Table 2 Confident "driver" genes for breast cancer metastasis

Full size table

Conclusions

Identifying accurate and reproducible disease biomarkers is an important challenge for gene expression analysis. To facilitate this task, we developed COMBINER, a novel pathway-based biomarker identification method that extracts the essential "core module" of disease from known biological networks. Compared to existing methods, COMBINER substantially improves the reproducibility and cancer-specific enrichment of its resulting biomarkers. We examined the identified markers in intracellular signalling networks highlighting the hallmarks of cancer. Reassembling the core module genes into a regulatory network, we found 13 "driver" genes connecting eight functional modules. We anticipate such molecular descriptions to prove even more useful when applied to diseases that are less well-characterized; our current work focuses on several such applications.

Methods

Gene expression, pathways, cancer gene databases, and interactome

We used three breast cancer datasets from different countries of origin to evaluate our method: Netherlands [9], USA [2], and Belgium [10]. Each dataset recorded whether the assayed patients developed metastasis within 5 years after surgery. The Netherlands, USA, and Belgium datasets contain expression profiles for 295, 286, and 198 patients, respectively, with 78, 107, and 35 patients experiencing metastasis. All of the patients in the USA and Belgium datasets had lymph-node-negative disease, although their estrogen receptor (ER) types differed. The Netherlands data contained both lymph-node positive and negative disease patients with differing ER types, 130 of which received adjuvant systemic therapy including chemotherapy and hormonal therapy. We performed a two-tailed t-test on the gene expression values of each dataset to distinguish between metastatic and non-metastatic patients, considering genes with p-value ≤.05 as differentially expressed (DE).

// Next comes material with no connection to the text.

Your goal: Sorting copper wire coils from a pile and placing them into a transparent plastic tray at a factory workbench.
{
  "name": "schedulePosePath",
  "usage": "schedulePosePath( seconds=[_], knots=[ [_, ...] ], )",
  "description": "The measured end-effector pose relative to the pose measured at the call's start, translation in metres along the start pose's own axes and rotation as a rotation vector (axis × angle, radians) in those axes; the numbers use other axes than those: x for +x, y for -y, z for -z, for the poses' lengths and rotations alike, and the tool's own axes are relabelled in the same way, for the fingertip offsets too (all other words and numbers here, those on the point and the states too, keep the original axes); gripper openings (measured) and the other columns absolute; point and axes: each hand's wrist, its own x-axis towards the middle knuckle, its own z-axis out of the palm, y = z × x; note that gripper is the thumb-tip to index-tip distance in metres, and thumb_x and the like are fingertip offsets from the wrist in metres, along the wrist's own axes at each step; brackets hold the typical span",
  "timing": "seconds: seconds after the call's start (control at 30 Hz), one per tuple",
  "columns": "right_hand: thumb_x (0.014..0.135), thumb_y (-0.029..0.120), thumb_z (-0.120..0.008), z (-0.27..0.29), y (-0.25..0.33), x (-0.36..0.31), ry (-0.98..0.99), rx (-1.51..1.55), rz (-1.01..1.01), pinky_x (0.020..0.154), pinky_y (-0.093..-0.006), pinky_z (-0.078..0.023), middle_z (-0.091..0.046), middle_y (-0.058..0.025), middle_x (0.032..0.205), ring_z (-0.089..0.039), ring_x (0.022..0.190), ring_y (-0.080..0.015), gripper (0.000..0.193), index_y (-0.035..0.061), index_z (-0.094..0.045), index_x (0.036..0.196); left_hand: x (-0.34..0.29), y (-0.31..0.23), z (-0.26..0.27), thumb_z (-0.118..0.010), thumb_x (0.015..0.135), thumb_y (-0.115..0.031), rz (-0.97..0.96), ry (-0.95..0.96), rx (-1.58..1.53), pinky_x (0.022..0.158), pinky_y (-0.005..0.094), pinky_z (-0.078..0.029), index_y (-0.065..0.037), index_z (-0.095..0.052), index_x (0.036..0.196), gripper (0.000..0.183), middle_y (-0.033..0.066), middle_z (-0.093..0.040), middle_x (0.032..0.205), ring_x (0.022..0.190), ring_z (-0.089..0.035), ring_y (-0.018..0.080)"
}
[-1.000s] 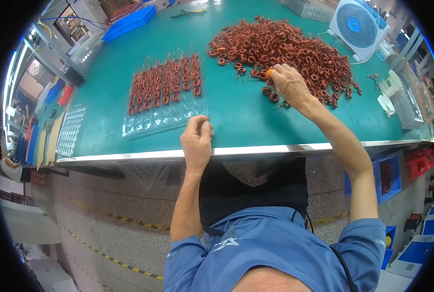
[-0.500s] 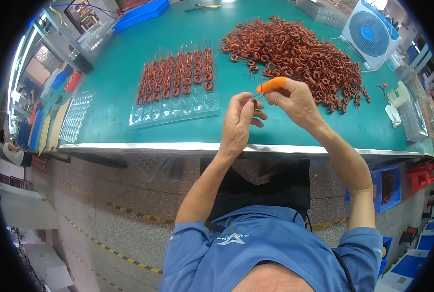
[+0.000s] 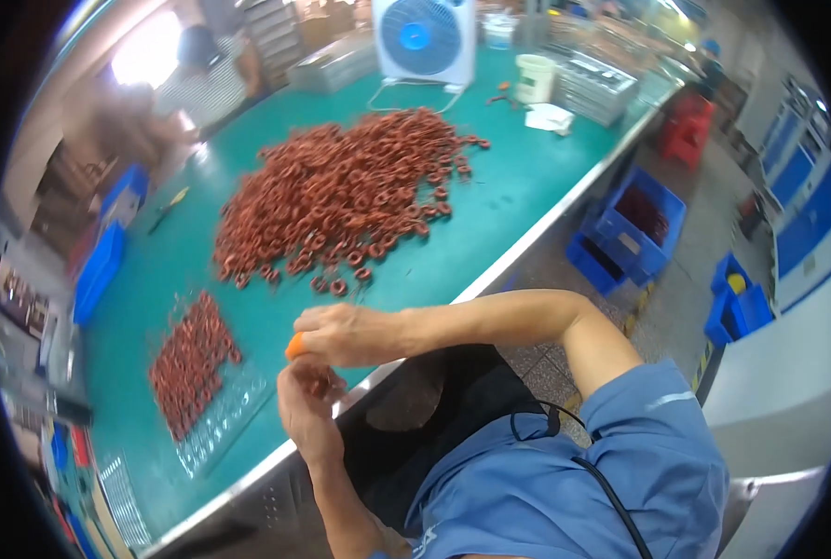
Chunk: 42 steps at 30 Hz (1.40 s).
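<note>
My left hand (image 3: pixel 306 410) is closed near the table's front edge, its fingers curled round a small coil of reddish copper wire, mostly hidden and blurred. Over it, touching its fingertips, is my right hand (image 3: pixel 355 335), also closed, with an orange finger cot (image 3: pixel 295 347) on one finger. Whatever the right fingers pinch is hidden. Just beyond my hands lies a big heap of copper-wire ring coils (image 3: pixel 341 191). To the left, a clear plastic tray (image 3: pixel 220 424) holds rows of such coils; its pockets on the side nearer me hold none.
The green tabletop (image 3: pixel 490 200) ends at a pale metal edge. A fan (image 3: pixel 422 42), a white tub (image 3: pixel 534 79) and stacked clear trays (image 3: pixel 597 86) stand at the back. Blue bins (image 3: pixel 103 270) line the far left edge; a blue crate (image 3: pixel 644 219) sits beyond the right edge. A person (image 3: pixel 206 79) is across the table.
The whole view has swung to the right and tilted. My hands have come closer together, the right now covering the left fingertips; before, they were slightly apart with thin wire leads between them.
</note>
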Motion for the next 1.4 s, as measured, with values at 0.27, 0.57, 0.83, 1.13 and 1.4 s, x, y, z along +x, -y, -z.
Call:
schedulePosePath(
  seconds=[0.27,0.57,0.83,1.13,1.4],
  knots=[
    [0.091,0.017,-0.062,0.011,0.019,-0.009,0.018,0.461,-0.628,0.076,-0.0349,-0.052,-0.068,-0.0163,0.09,-0.067,0.087,-0.0237,0.023,-0.0015,-0.064,0.104,-0.002,0.008,-0.001,-0.06,0.095,-0.015,-0.165,0.139,0.138,0.053,0.0225,-0.044,-0.003,-0.044,0.117,0.029,0.0061,-0.054,0.095,0.069,-0.052,0.01],
    [0.089,0.024,-0.067,0.012,0.014,-0.018,-0.099,0.221,-0.451,0.07,-0.0367,-0.05,-0.065,-0.0126,0.084,-0.064,0.078,-0.0253,0.024,0.001,-0.071,0.09,-0.007,0.006,-0.007,-0.056,0.095,-0.005,-0.14,0.199,0.131,0.051,0.0207,-0.04,-0.003,-0.039,0.115,0.027,0.0088,-0.053,0.09,0.063,-0.049,0.0104],
    [0.086,0.022,-0.07,0.007,0.021,-0.015,-0.182,0.136,-0.316,0.069,-0.036,-0.048,-0.062,-0.01,0.084,-0.062,0.079,-0.0255,0.022,0.0006,-0.068,0.083,-0.013,0.016,0.004,-0.053,0.097,-0.008,-0.389,-0.016,0.416,0.053,0.0215,-0.041,0.002,-0.045,0.123,0.028,0.0077,-0.056,0.087,0.065,-0.051,0.0101],
    [0.071,0.006,-0.071,0.022,0.036,-0.016,-0.292,-0.295,-0.022,0.064,-0.0377,-0.046,-0.059,-0.0093,0.082,-0.059,0.073,-0.0273,0.014,0.0017,-0.065,0.083,-0.002,0.0,-0.013,-0.058,0.09,-0.001,-0.449,-0.066,0.631,0.073,0.0341,-0.051,-0.001,-0.058,0.116,0.026,0.0168,-0.063,0.093,0.08,-0.063,0.0258],
    [0.078,0.009,-0.072,0.009,0.044,-0.005,-0.208,-0.172,-0.118,0.065,-0.0337,-0.045,-0.062,-0.0086,0.083,-0.059,0.069,-0.0231,0.012,-0.0003,-0.067,0.083,0.007,-0.002,0.005,-0.06,0.092,-0.003,-0.453,-0.123,0.647,0.07,0.0347,-0.051,0.0,-0.056,0.114,0.022,0.0164,-0.063,0.087,0.077,-0.063,0.0259]
  ],
)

The reference cancer genes for enrichment analysis were collected from datasets including NetPath [15] (all cancers, http://www.netpath.org/), Atlas of Cancer Genes [16] (all cancers, http://atlasgeneticsoncology.org/), Census Genes [17] (all cancers), CANgenes [18] (breast cancer), G2SBC [19] (breast cancer, http://www.itb.cnr.it/breastcancer/), and KEGG Pathways of Cancer [20] (all cancers, KEGG hsa05200 http://www.genome.jp/kegg/pathway/hsa/hsa05200.html).

Pathway information was obtained from the MsigDB v3.0 Canonical Pathways subset [11, 21]. This collection contains 880 pathways collected from seven hand-curated pathway databases including KEGG, Reactome, and Biocarta.

Predicted protein protein interaction information was obtained from STRING 9 [22].

Core Module Inference

The CMI method adopts the strategy of the CORG method [8] of finding the genes with the most discriminative power, differing in three ways: first, the CORG method collects CORGs only from the up- or downregulated subset of genes in a pathway, and some key genes can thus be discarded. In contrast, CMI considers both up- and downregulation together. Second, CMI improves the greedy search for the discriminative set of genes. Third, CMI considers only differentially expressed genes. As illustrated in Figure 1, given a pathway consisting of genes {g₁,... g_i, ..., g_n} ranking by a descending order of their absolute t-scores, with their normalized expression values {z(g₁),..., z(g_n)}, determining a core module {g₁,..., g_K} is equivalent to finding the K^th component, such that

K = arg max (t_{s c o r e} (P_{j})),

(1)

where

P_{j} = {\begin{matrix} \frac{{\sum^{}}_{i = 1}^{j} z (g_{i}) s i g n (t_{s c o r e} (g_{i}))}{\sqrt{j}}, 1 \leq j \leq m i n (| g_{i} \in D E G s |, 20), & | g_{i} \in D E G_{s} | > 0, \\ 0, & | g_{i} \in D E G_{s} | = 0. \end{matrix}

(2)

g_iis the i^th DEG in descending order and Pj is the PA containing from g₁ to g_j. | g_i∈ DEGs | denotes number of DEGs in the pathway. The DEGs by default are the genes with p-value ≤ 0.05 in a two-tailed t-test. We limit the largest marker size to 20 DEGs. In fact, all marker sets have fewer than 20 components.

Reproducibility power

We consider an inference-validation pair datasets to be reproducible if their pathway activities provide similar discriminative power. First, we rank the PAs inferred from the inference dataset in descending order by their tscores. Then, we define reproducibility by

C_{s c o r e} (N) = \frac{1}{N} \sum_{i = 1}^{N} t_{s c o r e} (P_{I}^{i}) \cdot t_{s c o r e} (P_{V}^{i}),

(3)

where $P_{I}^{i}$ is the i^th PA in descending order in the inference dataset, and $P_{V}^{i}$ is its corresponding PA in the validation dataset. For the breast cancer datasets, the overall reproducibility is then given by the average Cscore of the inferred pathways over all six inference-validation pairs.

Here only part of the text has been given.